▶ Brief
Write out the complete data exactly as written.

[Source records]

..........

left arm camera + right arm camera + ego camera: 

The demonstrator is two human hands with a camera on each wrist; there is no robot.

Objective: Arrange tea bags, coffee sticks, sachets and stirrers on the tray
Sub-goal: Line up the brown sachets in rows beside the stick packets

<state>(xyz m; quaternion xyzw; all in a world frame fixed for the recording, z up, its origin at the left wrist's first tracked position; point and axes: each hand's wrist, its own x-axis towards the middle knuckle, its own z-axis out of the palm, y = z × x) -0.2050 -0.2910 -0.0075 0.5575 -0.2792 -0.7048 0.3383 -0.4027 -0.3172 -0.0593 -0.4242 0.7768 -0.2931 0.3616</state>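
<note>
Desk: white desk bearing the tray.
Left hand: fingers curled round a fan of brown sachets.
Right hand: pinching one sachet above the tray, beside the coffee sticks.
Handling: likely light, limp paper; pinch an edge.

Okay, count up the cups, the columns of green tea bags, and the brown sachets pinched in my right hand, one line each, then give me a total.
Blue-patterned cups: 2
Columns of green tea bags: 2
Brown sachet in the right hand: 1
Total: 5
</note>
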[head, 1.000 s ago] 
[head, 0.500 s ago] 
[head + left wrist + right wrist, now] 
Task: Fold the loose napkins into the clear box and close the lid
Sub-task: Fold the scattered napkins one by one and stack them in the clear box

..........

▶ Exercise output
left arm camera + right arm camera + ego camera: 

The demonstrator is two human hands with a camera on each wrist; there is no robot.

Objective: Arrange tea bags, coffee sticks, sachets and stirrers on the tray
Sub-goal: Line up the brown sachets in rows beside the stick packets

<state>(xyz m; quaternion xyzw; all in a world frame fixed for the recording, z up, its origin at the left wrist's first tracked position; point and axes: each hand's wrist, its own x-axis towards the middle knuckle, its own z-axis out of the palm, y = z × x) -0.2050 -0.2910 -0.0075 0.5575 -0.2792 -0.7048 0.3383 -0.4027 -0.3172 -0.0593 -0.4242 0.7768 -0.2931 0.3616</state>
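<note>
Desk: white desk bearing the tray.
Left hand: fingers curled round a fan of brown sachets.
Right hand: pinching one sachet above the tray, beside the coffee sticks.
Handling: likely light, limp paper; pinch an edge.

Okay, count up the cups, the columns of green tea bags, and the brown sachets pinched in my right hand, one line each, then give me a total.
Blue-patterned cups: 2
Columns of green tea bags: 2
Brown sachet in the right hand: 1
Total: 5
</note>
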[head, 1.000 s ago] 
[head, 0.500 s ago] 
[head + left wrist + right wrist, now] 
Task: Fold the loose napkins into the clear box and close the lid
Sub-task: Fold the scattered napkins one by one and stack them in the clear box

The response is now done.